Your assignment: Each line from the one with "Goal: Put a" through the last line of the material is to be printed exactly; no other line and no picture belongs in the copy.

Stored data:

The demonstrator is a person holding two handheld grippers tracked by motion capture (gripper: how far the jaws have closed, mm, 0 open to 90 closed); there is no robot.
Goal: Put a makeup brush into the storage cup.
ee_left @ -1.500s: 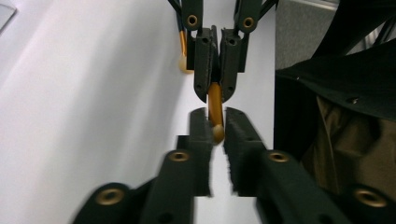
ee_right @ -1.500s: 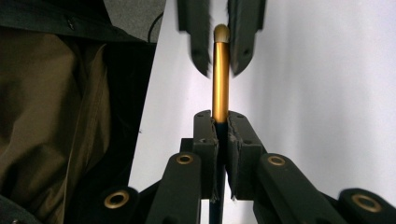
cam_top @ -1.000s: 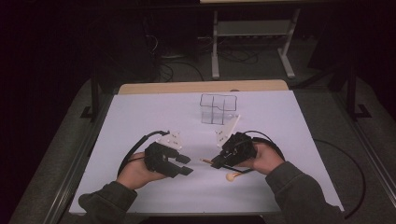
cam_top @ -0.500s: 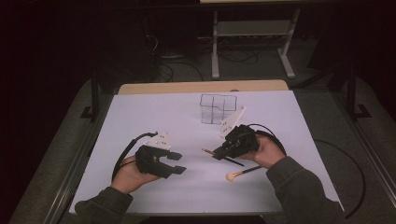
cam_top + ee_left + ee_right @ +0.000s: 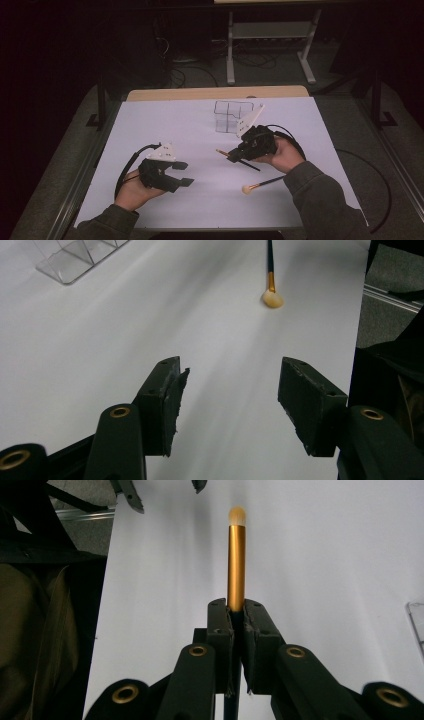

Exercise solution:
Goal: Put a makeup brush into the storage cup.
ee_left @ -1.500s: 
ee_right @ -1.500s: 
cam_top @ -1.000s: 
cam_top @ -0.500s: 
cam_top + ee_left + ee_right @ +0.000s: 

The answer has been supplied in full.